■ **TO DO**
Output only the lines below from the one containing "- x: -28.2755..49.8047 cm" to the one containing "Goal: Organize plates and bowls", exactly as written, both ends kept.

■ **STORED DATA**
##########

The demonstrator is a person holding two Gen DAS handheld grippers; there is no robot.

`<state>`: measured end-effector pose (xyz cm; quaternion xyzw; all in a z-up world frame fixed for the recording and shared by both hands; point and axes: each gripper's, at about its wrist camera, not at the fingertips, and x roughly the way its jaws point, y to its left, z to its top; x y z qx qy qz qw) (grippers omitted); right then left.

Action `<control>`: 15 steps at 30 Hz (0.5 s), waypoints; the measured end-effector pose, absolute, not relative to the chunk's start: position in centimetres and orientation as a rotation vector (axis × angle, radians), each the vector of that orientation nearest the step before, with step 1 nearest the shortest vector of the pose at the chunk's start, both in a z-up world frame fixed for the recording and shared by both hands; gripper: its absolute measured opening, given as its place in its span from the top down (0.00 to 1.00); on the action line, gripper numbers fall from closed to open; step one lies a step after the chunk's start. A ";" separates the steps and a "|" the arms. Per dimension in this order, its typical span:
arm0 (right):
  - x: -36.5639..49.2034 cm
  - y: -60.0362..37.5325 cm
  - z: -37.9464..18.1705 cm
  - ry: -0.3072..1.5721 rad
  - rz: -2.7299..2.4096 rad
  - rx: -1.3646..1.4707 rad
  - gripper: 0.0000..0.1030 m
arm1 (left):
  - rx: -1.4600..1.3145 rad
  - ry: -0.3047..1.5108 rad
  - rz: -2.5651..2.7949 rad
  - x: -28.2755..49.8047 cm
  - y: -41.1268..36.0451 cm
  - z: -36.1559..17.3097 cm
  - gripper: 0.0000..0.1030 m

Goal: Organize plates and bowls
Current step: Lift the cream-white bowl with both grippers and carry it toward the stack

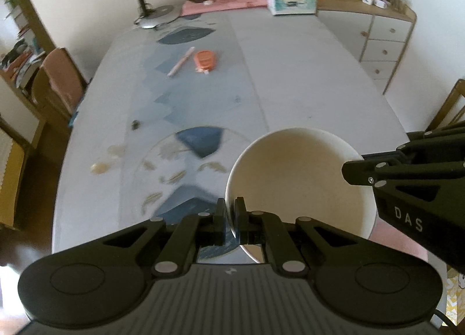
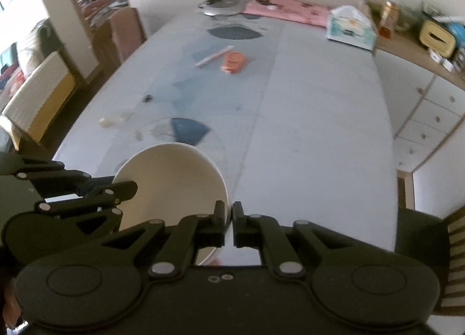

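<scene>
- Left wrist view: the left gripper [image 1: 231,213] has its two fingers pinched on the near-left rim of a cream bowl [image 1: 293,178], one finger outside the wall and one inside (only the thin wall sits between them).
- From these fingers the bowl spreads away to the right and far side, its open mouth facing up and slightly toward the camera; it looks empty.
- The right gripper [image 1: 353,173] comes in from the right edge and meets the opposite rim, so the bowl hangs between the two hands, above the near end of the grey patterned tablecloth [image 1: 290,73].
- A clear glass plate [image 1: 180,160] lies on the cloth just left of the bowl and beyond it (a likely place for the bowl, I judge, though nothing settles that).
- Right wrist view: the right gripper [image 2: 232,215] is clamped on the bowl [image 2: 174,186] at its near-right rim, fingers pressed on the wall.
- Here the bowl lies left and far of the fingers, with the left gripper [image 2: 128,189] on its left rim.
- Neither hand is nearer; a round bowl has no long axis, so the line between the two pinches is what any move must keep level.
</scene>
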<state>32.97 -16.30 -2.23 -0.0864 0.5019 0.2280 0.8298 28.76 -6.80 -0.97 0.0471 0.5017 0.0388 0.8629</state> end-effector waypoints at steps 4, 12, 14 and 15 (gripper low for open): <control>31.2 -13.2 -1.5 1.059 0.515 -0.212 0.94 | 0.076 1.050 0.090 26.8 -3.8 -0.3 0.96; 27.3 -6.6 -1.2 1.063 0.557 -0.243 0.94 | 0.057 1.056 0.104 22.2 3.1 0.3 0.96; 26.3 -5.0 -1.3 1.070 0.565 -0.245 0.94 | 0.055 1.063 0.105 21.0 4.7 0.3 0.96; 25.8 -4.2 -1.3 1.074 0.571 -0.245 0.94 | 0.055 1.066 0.106 20.4 5.4 0.3 0.96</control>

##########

■ **PROBLEM SOLUTION**
  - x: -28.2755..49.8047 cm
  - y: -41.1268..36.0451 cm
  - z: -36.1559..17.3097 cm
  - gripper: 0.0000..0.1030 m

Goal: Organize plates and bowls

The work on this exercise is finished.